最早何の話をしているのか良く分からなくなったこの状況だったが、真面目な顔で握手をしていた二人の内、不法侵入者の方がところで…と人差し指を顔の前に立てた。


「貴方は非常に憤り、或いは苛立ちを感じてらっしゃいますね?」

「いきなり何だよ。つーか目的語がねェぞ、目的語が」

「……名前さんに、っスよ」


この男は本当にエスパーなんじゃないのか?
数分前の自分の思考回路を見事に当てられて、土方の目がいっぱいに見開かれる。それを見る喜助はいつもの妖しげな笑みを浮かべていた。が、何処か複雑そうな表情も入り混じっていた。

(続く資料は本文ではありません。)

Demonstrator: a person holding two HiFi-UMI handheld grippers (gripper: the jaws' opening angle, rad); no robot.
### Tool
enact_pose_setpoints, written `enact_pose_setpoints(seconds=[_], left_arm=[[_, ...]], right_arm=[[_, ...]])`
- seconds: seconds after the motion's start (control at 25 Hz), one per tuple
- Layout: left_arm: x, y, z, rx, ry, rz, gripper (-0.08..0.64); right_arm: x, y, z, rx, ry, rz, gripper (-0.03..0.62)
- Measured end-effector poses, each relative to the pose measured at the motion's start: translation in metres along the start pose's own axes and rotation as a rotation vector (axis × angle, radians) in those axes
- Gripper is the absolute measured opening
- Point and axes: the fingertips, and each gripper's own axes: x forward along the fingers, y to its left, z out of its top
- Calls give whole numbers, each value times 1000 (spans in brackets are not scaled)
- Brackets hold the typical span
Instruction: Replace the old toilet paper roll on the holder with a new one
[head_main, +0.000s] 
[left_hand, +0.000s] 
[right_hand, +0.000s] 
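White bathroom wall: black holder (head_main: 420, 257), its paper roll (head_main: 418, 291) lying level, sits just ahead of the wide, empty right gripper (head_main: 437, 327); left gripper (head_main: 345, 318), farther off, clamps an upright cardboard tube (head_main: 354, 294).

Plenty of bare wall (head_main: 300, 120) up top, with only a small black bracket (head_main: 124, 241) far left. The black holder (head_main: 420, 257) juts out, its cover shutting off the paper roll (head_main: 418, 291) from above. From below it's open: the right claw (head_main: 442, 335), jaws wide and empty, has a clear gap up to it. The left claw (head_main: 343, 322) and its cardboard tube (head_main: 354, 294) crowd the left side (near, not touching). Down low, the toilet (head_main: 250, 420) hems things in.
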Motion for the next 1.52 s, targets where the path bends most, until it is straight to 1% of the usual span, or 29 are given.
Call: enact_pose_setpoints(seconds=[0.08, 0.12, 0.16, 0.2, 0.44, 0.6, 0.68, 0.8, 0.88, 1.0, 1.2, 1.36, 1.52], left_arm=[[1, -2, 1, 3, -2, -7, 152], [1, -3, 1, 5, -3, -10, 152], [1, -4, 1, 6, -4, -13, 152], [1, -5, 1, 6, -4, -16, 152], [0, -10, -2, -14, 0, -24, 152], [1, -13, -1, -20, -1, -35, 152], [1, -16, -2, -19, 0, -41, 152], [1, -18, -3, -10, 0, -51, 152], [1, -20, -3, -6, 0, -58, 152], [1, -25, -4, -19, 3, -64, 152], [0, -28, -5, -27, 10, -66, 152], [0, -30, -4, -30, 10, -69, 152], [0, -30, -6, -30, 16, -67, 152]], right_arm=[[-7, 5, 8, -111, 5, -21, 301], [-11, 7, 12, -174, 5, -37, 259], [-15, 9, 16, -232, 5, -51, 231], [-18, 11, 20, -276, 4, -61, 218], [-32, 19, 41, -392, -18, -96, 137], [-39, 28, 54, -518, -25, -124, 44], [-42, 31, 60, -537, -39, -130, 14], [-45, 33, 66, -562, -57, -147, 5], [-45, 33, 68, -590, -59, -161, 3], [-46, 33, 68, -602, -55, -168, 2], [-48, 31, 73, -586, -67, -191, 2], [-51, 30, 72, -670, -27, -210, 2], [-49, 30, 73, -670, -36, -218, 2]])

「…それが本当だとして、テメェはなんの為に此処に来た?しかも、不法侵入者として斬られても文句言えねェような方法で」

「貴方に僕は斬れませんよ。それに僕も貴方は斬れない」

「……試してみるか?」

「止めた方がイイっスよ。僕が貴方を斬れないと言ったのは実力的な問題じゃなくって、彼女に関わることだからっスからね」


彼女=名前、は間違いないだろう。だが、何を言いたいのかが良く分からない。どういう意味だと呟いた土方に、喜助は土方と握手をしていた手を離すと懐手をした。

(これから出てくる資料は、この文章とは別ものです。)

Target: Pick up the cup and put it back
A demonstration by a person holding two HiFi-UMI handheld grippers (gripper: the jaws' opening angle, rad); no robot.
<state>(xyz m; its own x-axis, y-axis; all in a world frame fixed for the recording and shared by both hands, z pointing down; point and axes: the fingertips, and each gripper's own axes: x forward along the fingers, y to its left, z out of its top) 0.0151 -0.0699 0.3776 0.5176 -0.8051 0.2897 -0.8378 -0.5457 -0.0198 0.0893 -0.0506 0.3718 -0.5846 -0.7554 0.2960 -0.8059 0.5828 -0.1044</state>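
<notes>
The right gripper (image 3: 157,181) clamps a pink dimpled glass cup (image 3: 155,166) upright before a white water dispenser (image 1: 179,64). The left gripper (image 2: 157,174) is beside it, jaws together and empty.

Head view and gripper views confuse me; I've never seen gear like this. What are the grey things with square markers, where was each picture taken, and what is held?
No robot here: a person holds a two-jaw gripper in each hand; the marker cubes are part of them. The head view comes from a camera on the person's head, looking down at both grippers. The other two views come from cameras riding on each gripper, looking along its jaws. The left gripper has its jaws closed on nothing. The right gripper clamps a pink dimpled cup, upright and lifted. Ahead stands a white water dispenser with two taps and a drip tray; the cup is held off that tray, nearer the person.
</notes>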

「名前さんが真選組を…特に土方さん、貴方を大切に思ってるってことっスよ」

「…は?」

「貴方は一年彼女と一緒に過ごして来て、信頼というものが芽生えた。ですが、同時にそれと対極をなすもの、不信感を覚えた時もあった」


そうっスよね?と言ってニヤリと笑う彼は土方の頭の中でエスパーに位置付けられた。


「…それで、何が言いてェ」

「名前さんを信じてあげて下さい」

「…は?」


この返事と間抜け面は喜助と会話し始めてから二度目の使用だったが、そんなことを忘れるぐらい土方は驚いていた。
大体、今までの会話の流れからどうやったらこっちに来れるのか。喜助の切り出し方から考えれば、その不信感を拭う為に彼女の隠し事的なことを教えてくれる流れが普通ではないのか。

…―『喜助は普通じゃありません』

そう思ったと同時に過ぎるのは自分の補佐官の声。


「…普通じゃない、か」

「心外ですねェ…」

「テメェの娘からだよ」


その土方の言葉に喜助はアハハと困ったように笑う。しかし、それも直ぐに止めると真面目な表情に変わった。

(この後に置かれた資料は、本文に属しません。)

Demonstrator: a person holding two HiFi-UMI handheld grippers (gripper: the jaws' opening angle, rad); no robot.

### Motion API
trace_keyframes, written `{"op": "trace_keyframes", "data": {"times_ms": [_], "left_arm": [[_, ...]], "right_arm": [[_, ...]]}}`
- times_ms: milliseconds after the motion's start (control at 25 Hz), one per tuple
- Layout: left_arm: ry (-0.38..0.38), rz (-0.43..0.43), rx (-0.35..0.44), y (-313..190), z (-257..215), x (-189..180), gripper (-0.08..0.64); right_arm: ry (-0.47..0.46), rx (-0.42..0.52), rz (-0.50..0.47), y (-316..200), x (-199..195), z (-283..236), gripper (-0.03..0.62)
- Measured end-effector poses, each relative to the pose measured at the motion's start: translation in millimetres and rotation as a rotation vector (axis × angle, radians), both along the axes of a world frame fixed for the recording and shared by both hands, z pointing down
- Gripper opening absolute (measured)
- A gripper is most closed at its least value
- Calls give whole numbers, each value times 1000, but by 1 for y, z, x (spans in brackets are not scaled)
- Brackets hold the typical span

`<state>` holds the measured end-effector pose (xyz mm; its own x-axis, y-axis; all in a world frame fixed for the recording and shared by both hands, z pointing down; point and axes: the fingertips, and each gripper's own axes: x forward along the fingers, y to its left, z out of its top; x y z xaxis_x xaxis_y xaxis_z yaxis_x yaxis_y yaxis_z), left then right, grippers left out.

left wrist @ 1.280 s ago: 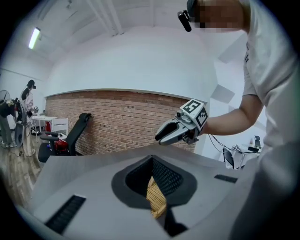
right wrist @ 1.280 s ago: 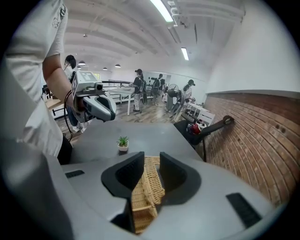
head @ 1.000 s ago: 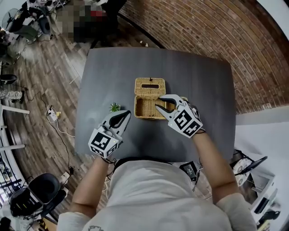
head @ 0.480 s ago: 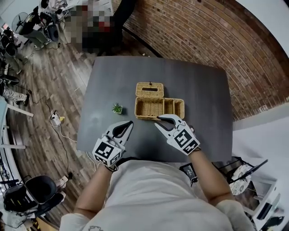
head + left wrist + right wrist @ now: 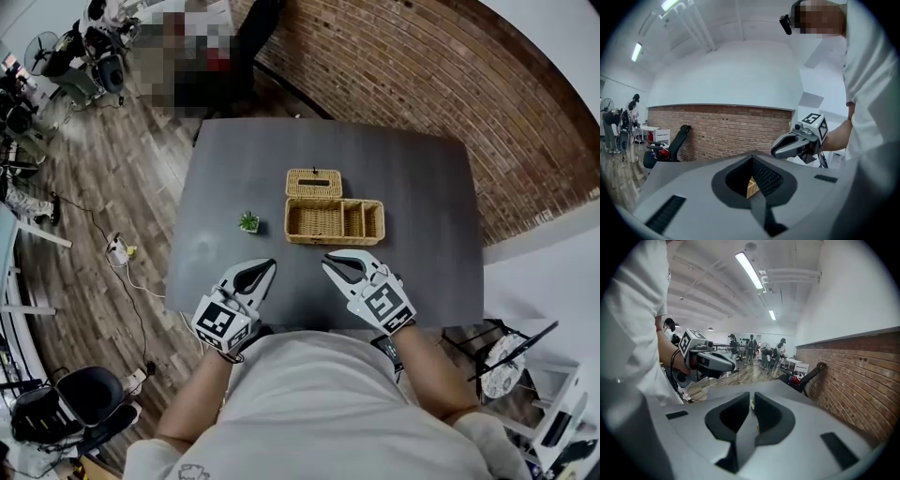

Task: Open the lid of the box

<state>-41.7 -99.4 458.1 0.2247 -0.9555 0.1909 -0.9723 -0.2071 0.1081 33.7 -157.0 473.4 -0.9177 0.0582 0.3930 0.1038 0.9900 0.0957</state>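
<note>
The wicker box sits mid-table with its compartments showing. Its lid is swung back and lies behind the box's left half. Both grippers hover near the table's front edge, clear of the box. My left gripper has its tips together and holds nothing; a sliver of the wicker box shows through its hollow. My right gripper is closing, with a thin slit still between its tips and nothing in it. Each gripper shows in the other's view: the right gripper and the left gripper.
A small green plant stands left of the box on the dark grey table. A brick wall runs behind and to the right. Chairs and cables sit on the wooden floor at the left.
My right gripper has drawn back from the box toward the table's front edge, and its jaws have narrowed. The left gripper has hardly moved.
</note>
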Motion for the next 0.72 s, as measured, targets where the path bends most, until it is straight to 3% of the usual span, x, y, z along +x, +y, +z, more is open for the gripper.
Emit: {"op": "trace_keyframes", "data": {"times_ms": [720], "left_arm": [[-84, 132, 55, 95, -38, -44, 11]], "right_arm": [[-94, 2, 154, 79, -21, -34, 6]]}}
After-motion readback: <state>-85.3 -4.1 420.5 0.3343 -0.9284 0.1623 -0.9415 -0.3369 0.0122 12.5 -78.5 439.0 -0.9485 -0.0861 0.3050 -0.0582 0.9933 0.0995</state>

「…土方さん。僕達は、彼女を小さい頃から知ってるんスよ。だから分かるんです。貴方達を必死に護ろうとしている、と」


土方は目を見開いて喜助を見た。それに喜助はただ微笑むだけで、そのまま彼は続ける。


「じゃなきゃ、本来全ての命を従うべき相手に“話せない”、と言う筈もありません。彼女も真選組に入る前、ある隊にいましてね。そこで部下とは何たるかをキチンと叩き込まれてますから、上官に逆らうが最後というのは分かってるんスよ」

「…ある、隊…?…」

「土方さん。貴方、今回彼女が何をしていたのか酷く気になさってましたよね?まぁ当然と言えば当然っス。経緯はどうあれ高杉と接触して怪我を負わされたんスからね」

「!…オイ、ちょっと…待…」

「だが、今回は高杉は全く関係ない。高杉は偶々通りかかっただけっス。そして彼女は簡単に言えば、真選組存続の為に動いていた」


急に饒舌になったかと思えばぽんぽんと飛び出して来る重要な話。そして終いには核心迫る一言。ただただ目を瞬かせる土方に喜助は一瞬笑うと、庭へと飛び降りる。そこで漸く土方は我に返った。


「オイ、待ちやがれ浦原。お前…」

「貴方にとって大切な局長と真選組。それを命を張って守った名前さん。土方さんもお気付きになってるでしょう。それが何を意味するか」


内容の所為もあったのだが、一段低い所から見上げるように言われて土方はぐっと黙る。それを見た喜助は帽子を取ると、軽く頭を下げてこう言った。